Una catechesi missionaria
L’ultima indicazione riprende quella con cui ho aperto il mio discorso: la prospettiva della strada, del pozzo e della sete mi sembrano una prospettiva importante per ricondurre un poco ad una sintesi, anche ad una rappresentazione simbolica le riflessioni che abbiamo fatto. Oggi la catechesi necessariamente deve interpretarsi come missionaria, ossia una catechesi che si propone continuamente di rinnovare la fede, una fede non mai data per scontata, una fede che approfondisce anche la ricchezza della sua esperienza ma mai dimenticando la sorgente da cu scaturisce. Allora l’immagine della strada, del pozzo mi sembrano assolutamente rilevanti. E’ chiaro che il momento della catechesi ha bisogno di un raccoglimento – sarà in una casa, in una chiesa, in un oratorio -‐ ma mi sembra che questa prospettiva della strada e del pozzo sia una prospettiva che non possiamo trascurare dicendo che abbiamo le nostre strutture, abbiamo le nostre organizzazioni… c’è tutto, “basta che la gente venga, che noi abbiamo tutto”. Credo che questo modo di porci debba essere un poco superato. Dobbiamo adottare – non so come, è ancora tutto da riflettere -‐ la dimensione della strada, la dimensione dell’incontro ai pozzi presso i quali tutti gli uomini arrivano, a partire dalla loro storia.
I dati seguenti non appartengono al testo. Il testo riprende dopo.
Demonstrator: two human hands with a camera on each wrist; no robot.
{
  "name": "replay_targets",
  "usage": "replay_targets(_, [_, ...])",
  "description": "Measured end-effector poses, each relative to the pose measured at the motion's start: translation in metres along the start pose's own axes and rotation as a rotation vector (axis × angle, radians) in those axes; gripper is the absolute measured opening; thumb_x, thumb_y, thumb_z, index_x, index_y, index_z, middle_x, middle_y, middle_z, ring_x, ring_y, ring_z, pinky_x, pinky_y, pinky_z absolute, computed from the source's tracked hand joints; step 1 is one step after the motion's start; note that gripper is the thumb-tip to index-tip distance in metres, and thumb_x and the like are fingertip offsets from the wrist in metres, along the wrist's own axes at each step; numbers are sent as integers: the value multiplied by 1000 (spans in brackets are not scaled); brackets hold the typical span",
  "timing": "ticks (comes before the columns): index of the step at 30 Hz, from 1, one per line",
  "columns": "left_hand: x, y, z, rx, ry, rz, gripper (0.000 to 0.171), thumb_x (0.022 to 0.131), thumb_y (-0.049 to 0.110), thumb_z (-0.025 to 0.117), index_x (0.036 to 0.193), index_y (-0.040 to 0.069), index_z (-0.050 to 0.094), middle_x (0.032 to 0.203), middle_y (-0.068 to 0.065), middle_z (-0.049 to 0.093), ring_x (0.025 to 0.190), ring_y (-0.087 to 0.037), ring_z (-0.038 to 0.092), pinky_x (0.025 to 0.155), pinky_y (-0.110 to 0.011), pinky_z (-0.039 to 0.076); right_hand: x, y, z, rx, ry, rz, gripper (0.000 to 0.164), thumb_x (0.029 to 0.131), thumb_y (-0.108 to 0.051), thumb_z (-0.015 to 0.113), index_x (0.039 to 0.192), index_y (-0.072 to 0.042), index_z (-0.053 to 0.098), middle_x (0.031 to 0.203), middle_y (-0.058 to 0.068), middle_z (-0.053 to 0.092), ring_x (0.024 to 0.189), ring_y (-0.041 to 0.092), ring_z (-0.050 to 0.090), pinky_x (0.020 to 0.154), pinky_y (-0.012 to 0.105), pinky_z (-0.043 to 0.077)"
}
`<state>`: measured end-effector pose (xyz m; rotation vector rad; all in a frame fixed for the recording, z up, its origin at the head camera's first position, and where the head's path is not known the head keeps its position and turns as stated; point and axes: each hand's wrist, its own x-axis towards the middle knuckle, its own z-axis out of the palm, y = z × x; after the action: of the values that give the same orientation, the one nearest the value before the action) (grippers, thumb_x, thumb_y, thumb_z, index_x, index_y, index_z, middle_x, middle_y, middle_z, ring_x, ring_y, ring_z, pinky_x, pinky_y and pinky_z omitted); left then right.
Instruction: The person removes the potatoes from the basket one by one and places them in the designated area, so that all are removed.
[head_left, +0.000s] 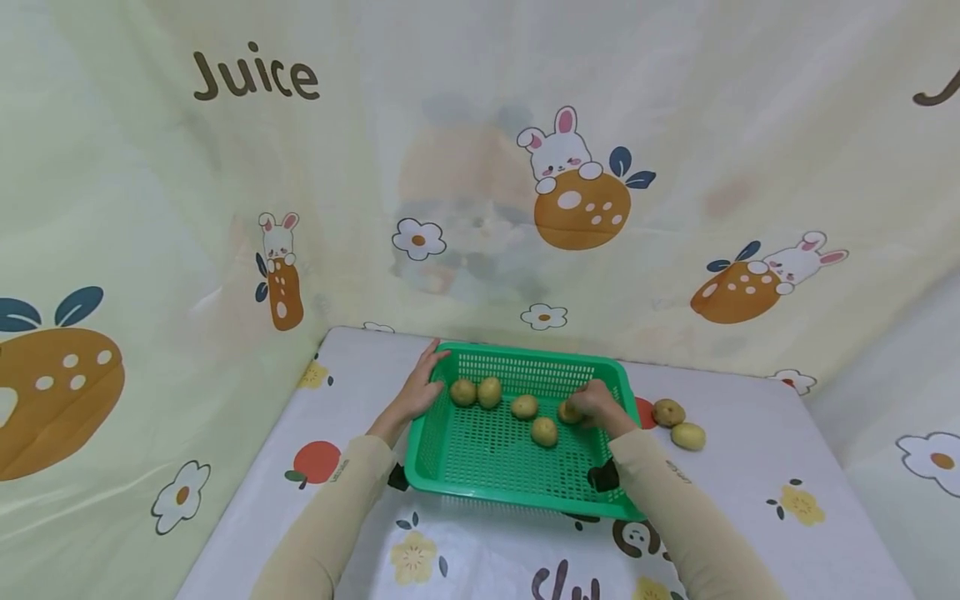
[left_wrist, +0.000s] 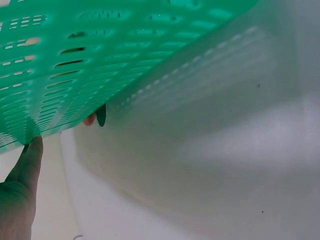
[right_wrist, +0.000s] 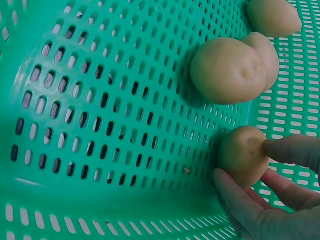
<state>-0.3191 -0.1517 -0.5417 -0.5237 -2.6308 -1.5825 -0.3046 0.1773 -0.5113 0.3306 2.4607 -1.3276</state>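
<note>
A green perforated plastic basket (head_left: 517,498) stands on the table with several potatoes inside. At its left rim is my left hand (head_left: 417,393), its fingers at the outer side and its thumb over the rim. One straight finger lies against the outer wall in the left wrist view. My right hand (head_left: 596,402) reaches inside near the right wall. It pinches a potato (right_wrist: 242,156) between thumb and fingers, low over the basket floor. Other potatoes (head_left: 489,392) lie to the left of it, among them one (head_left: 544,432) nearer the front.
Two potatoes (head_left: 669,412) lie on the patterned tablecloth (head_left: 757,450), just right of the basket. Behind the table hangs a printed curtain (head_left: 480,283), which also runs along the left and right sides.
</note>
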Motion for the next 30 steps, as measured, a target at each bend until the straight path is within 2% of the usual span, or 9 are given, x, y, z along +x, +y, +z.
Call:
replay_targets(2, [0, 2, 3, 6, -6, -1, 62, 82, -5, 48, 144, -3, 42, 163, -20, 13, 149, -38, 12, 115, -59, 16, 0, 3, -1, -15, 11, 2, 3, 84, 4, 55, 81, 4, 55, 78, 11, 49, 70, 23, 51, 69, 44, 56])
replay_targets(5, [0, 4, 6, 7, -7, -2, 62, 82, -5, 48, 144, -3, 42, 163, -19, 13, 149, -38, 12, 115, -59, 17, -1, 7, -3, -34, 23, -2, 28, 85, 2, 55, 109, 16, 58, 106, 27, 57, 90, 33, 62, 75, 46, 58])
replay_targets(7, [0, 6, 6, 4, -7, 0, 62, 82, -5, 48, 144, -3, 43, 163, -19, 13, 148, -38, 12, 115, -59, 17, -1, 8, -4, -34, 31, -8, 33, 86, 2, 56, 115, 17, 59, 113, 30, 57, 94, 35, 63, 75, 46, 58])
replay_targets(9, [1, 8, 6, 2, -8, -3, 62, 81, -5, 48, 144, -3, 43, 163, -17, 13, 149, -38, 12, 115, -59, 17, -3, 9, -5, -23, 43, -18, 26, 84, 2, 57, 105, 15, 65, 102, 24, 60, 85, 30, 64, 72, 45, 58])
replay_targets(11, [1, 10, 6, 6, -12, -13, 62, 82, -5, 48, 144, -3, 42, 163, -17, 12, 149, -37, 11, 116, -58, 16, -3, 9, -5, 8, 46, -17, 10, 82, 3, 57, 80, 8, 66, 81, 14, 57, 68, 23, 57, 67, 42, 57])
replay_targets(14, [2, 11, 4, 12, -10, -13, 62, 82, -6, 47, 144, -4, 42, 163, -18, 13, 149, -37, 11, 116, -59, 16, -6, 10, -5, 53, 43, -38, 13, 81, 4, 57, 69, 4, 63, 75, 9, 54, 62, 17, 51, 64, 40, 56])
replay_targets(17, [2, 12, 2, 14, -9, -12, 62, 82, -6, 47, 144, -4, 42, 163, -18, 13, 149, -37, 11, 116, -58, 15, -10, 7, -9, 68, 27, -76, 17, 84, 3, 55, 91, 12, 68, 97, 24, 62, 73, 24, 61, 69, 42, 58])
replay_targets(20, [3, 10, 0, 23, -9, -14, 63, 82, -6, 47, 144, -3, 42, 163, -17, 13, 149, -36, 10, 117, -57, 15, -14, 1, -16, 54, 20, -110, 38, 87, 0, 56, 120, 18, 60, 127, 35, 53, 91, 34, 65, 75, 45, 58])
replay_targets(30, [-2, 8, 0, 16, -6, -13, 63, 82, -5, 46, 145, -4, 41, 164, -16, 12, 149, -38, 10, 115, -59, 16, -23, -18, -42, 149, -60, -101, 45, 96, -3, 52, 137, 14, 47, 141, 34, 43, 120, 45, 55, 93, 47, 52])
Carissimi l’Incontro di Chiuduno quest’anno si sviluppa in una maniera originale attraverso alcune “porte” che si aprono perché voi possiate entrare ed esplorare una proposta di fede, una proposta di trasmissione della fede; ho colto l’occasione per condividere con voi queste riflessioni a partire da un grande evento come il Sinodo ma a partire soprattutto da ciò che ciascuno di voi testimonia come servitore della fede presso i piccoli, gli adolescenti, i giovani, i grandi, del quale ancora una volta vi dico il mio profondo grazie.